Budd Boetticher étant un fervent amateur de corrida (sa deuxième passion, encore plus grande que celle qu’il vouait au cinéma), on aurait pu penser qu’un western se déroulant au Mexique aurait dû grandement le motiver d’autant qu’il avait déjà à son actif quelques belles réussites dans le domaine, notamment les excellents The Cimarron Kid (A Feu et à sang) et surtout Le Traître du Texas (Horizons West). Mais cinq films en cette même année 1953, ce fut un peu trop pour le cinéaste ; et il se pourrait très bien, au vu du résultat, que sur le tournage de Wings of the Hawk il ait été plus préoccupé d’aller voir évoluer les toreros que de se concentrer sur son nouveau film.

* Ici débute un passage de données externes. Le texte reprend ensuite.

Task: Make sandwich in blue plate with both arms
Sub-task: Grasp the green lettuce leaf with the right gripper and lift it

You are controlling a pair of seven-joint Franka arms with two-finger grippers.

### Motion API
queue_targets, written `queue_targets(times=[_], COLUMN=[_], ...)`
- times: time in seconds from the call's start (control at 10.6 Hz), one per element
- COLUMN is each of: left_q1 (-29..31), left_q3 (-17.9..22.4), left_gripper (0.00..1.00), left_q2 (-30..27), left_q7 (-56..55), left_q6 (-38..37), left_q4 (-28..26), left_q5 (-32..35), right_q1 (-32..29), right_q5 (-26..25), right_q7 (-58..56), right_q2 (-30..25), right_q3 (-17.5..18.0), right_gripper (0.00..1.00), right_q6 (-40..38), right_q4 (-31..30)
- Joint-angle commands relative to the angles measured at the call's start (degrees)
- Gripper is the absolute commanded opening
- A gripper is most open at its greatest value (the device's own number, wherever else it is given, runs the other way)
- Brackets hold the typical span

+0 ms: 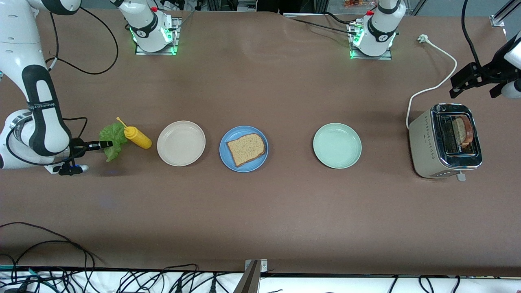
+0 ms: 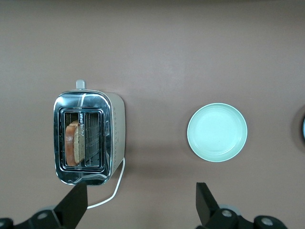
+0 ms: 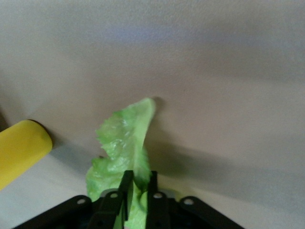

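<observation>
The toaster [image 1: 445,140], with one bread slice [image 1: 464,131] standing in its slot, sits at the left arm's end of the table, and the left gripper [image 1: 474,79] hangs in the air over the bare table just beside it, fingers spread wide and holding nothing. Along the middle row lie the mint-green plate [image 1: 337,145], the blue plate [image 1: 243,149] carrying a single bread slice [image 1: 246,149], and the beige plate [image 1: 181,143] toward the right arm's end. Past the yellow squeeze bottle [image 1: 137,137], the right gripper [image 1: 106,143] is low at the table with its fingers pinched onto the lettuce leaf [image 1: 112,139].
</observation>
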Motion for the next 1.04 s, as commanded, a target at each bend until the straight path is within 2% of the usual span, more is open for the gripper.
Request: queue_targets(times=[0.0, 0.19, 0.38, 0.57, 0.95], left_q1=[0.3, 0.3, 0.6, 0.8, 2.1], left_q3=[-0.9, -1.0, -0.7, -0.5, -0.6], left_gripper=[1.0, 1.0, 1.0, 1.0, 1.0], left_q2=[-1.4, -0.8, -0.6, -0.6, 0.7], left_q7=[-1.5, -3.0, -3.5, -3.6, -3.3], left_q6=[0.6, 0.6, 1.0, 1.0, 1.2], left_q4=[-1.0, -1.1, -0.7, 0.5, 1.1], left_q5=[0.9, 1.5, 1.6, 1.5, 0.9], right_q1=[-0.6, -0.6, -0.6, -0.6, 1.7], right_q5=[0.8, -0.7, -6.2, -9.3, -9.9], right_q7=[-1.3, -1.3, -1.4, -1.3, -0.5], right_q2=[-0.8, -1.1, -1.2, -1.2, -2.2], right_q3=[0.2, 0.1, 0.0, 0.0, 0.9], right_gripper=[0.0, 0.0, 0.0, 0.0, 0.0], right_q6=[-1.6, -6.7, -14.4, -23.3, -37.8], right_q4=[0.4, 4.1, 10.8, 18.5, 28.4])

Au programme de ce millésime 53, il y eut donc le sympathique La Cité sous la mer (City Beneath the Sea), le moyen mais honorable Expédition de Fort King (Seminole), l’excellent Déserteur de Fort Alamo (The Man from Alamo), A l’Est de Sumatra (East of Sumatra) ainsi que le film qui nous concerne ici, Révolte au Mexique (Wings of the Hawk). On pensait jusqu’à présent que L’Expédition de Fort King était son western le plus moyen mais face à ce Révolte au Mexique, il ferait désormais presque office de chef-d’œuvre ! Que les spectateurs qui souhaitent voir un bon film avec pour toile de fond la révolution mexicaine se dirigent plutôt du côté du puissant et lyrique Viva Zapata d’Elia Kazan qui en fait également le sujet principal de son film. Ce qui n’est pas le cas du film de Boetticher, ce dernier n'étant pas plus intéressé par ce fait historique que son héros, un individualiste forcené. Cela n’est évidemment pas un défaut en soi, mais il vaut bien mieux conseiller le film de Kazan si la motivation première est de trouver une oeuvre se déroulant à cette époque et en ces lieux.

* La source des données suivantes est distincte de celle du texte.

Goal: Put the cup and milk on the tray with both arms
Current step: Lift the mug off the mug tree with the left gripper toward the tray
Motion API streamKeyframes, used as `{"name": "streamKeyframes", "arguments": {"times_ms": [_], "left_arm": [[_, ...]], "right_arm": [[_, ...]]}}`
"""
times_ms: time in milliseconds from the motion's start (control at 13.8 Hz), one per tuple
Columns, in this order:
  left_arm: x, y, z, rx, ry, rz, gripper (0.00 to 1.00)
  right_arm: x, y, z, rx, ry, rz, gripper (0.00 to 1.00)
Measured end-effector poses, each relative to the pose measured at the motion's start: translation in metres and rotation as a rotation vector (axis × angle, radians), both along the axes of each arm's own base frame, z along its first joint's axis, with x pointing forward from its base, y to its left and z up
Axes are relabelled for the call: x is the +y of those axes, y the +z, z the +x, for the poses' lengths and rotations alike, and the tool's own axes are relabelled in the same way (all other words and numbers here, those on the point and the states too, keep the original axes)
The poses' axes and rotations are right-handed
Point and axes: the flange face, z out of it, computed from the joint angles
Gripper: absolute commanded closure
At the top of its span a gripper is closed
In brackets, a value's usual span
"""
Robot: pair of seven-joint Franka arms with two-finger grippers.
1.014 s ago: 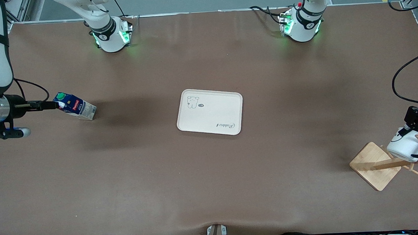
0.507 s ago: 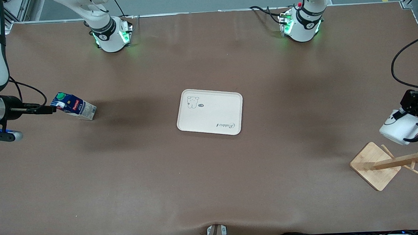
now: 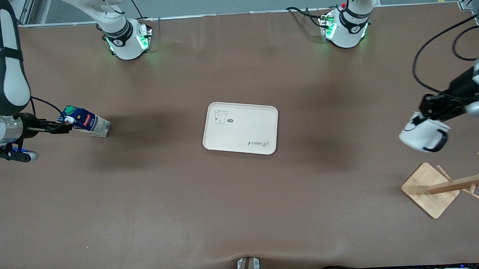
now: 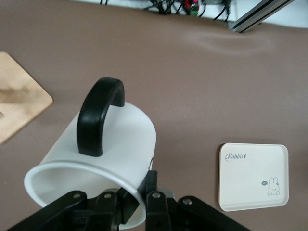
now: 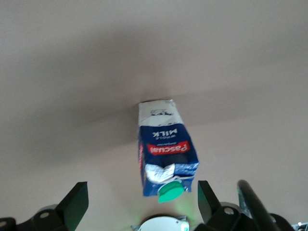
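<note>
The cup (image 3: 423, 136) hangs in the air, lifted clear of the wooden rack, over bare table toward the left arm's end. My left gripper (image 3: 426, 111) is shut on its rim; in the left wrist view (image 4: 139, 195) one finger is inside the cup (image 4: 96, 163) and one outside, with the black handle (image 4: 98, 115) facing the camera. The milk (image 3: 86, 121) stands on the table toward the right arm's end. My right gripper (image 3: 62, 127) is open at its capped top; the fingers (image 5: 77, 202) flank the milk (image 5: 166, 149) without touching. The tray (image 3: 241, 127) lies empty mid-table.
A wooden rack (image 3: 432, 188) with a square base and slanted pegs stands near the left arm's end, nearer the front camera than the held cup. Its base shows in the left wrist view (image 4: 19, 101). The tray also shows in that view (image 4: 254, 175).
The left gripper has lifted the cup off the rack's peg and carried it up and toward the tray. The right gripper drew back slightly, then returned to the carton's top.
</note>
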Motion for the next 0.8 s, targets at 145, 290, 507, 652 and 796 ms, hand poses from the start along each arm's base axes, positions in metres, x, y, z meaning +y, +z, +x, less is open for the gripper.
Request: {"name": "streamKeyframes", "arguments": {"times_ms": [145,290,507,652,796], "left_arm": [[-0.067,0.004,-0.002,0.031,0.022,0.064,1.00],[-0.124,-0.003,-0.006,0.058,0.013,0.104,1.00],[-0.205,-0.042,-0.018,0.119,-0.049,0.168,1.00],[-0.269,-0.078,-0.037,0.184,-0.071,0.190,1.00],[-0.331,-0.120,-0.065,0.236,-0.072,0.238,1.00]], "right_arm": [[-0.007,-0.009,-0.012,-0.020,-0.010,-0.019,0.00],[-0.015,-0.021,-0.028,-0.014,-0.028,-0.017,0.00],[-0.013,-0.043,-0.050,-0.026,-0.030,-0.014,0.00],[-0.010,-0.054,-0.063,-0.041,-0.034,-0.016,0.17],[-0.009,-0.062,-0.068,-0.078,-0.038,-0.022,0.84]]}}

Difficile de résumer l’intrigue qui, aussi simpliste soit-elle, s’évapore immédiatement le film terminé tellement on s’en est très vite désintéressés. Il faut dire que le scénariste, dont ce fut le seul travail d’écriture (et on peut comprendre pourquoi à postériori), n’avait visiblement aucune notion de la conduite d’un récit ni des plus élémentaires règles en matière de progression dramatique. L’histoire ne consiste qu’en une suite d’arrestations / évasions ponctuée de quelques poursuites et fusillades sans la moindre intensité, sans le moindre rythme, sans la moindre surprise, sans le moindre liant ; en revanche en matière de bavardage inintéressant, James E. Moser se serait probablement révélé assez talentueux. Boetticher a beau être mon cinéaste préféré, je ne dois pas lui chercher en la circonstance de circonstances atténuantes et donc, autant le dire d’emblée même si c’était déjà certainement clair pour tout le monde, Révolte au Mexique est un ratage total voire même tout simplement un pénible navet ! Pourtant, les dix premières minutes laissaient présager un western de bonne qualité : un générique sur un thème de Frank Skinner plutôt inspiré ; une exposition de la situation qui semblait devoir nous dépayser un peu ; comme personnage principal, un homme égoïste et individualiste en diable (se moquant du fait que les Fédérés volent les péons à condition qu'on ne vienne pas lui faire de l'ombre), qui semblait vouloir nous offrir un étonnant personnage d'antihéros d'autant plus qu'il était interprété par l'excellent Van Heflin ; un bon échange de dialogues entre ce dernier et George Dolenz ; un pugilat assez efficace ; une course poursuite à cheval assez spectaculaire grâce à des cascadeurs chevronnés et filmée à l'aide de jolis travellings...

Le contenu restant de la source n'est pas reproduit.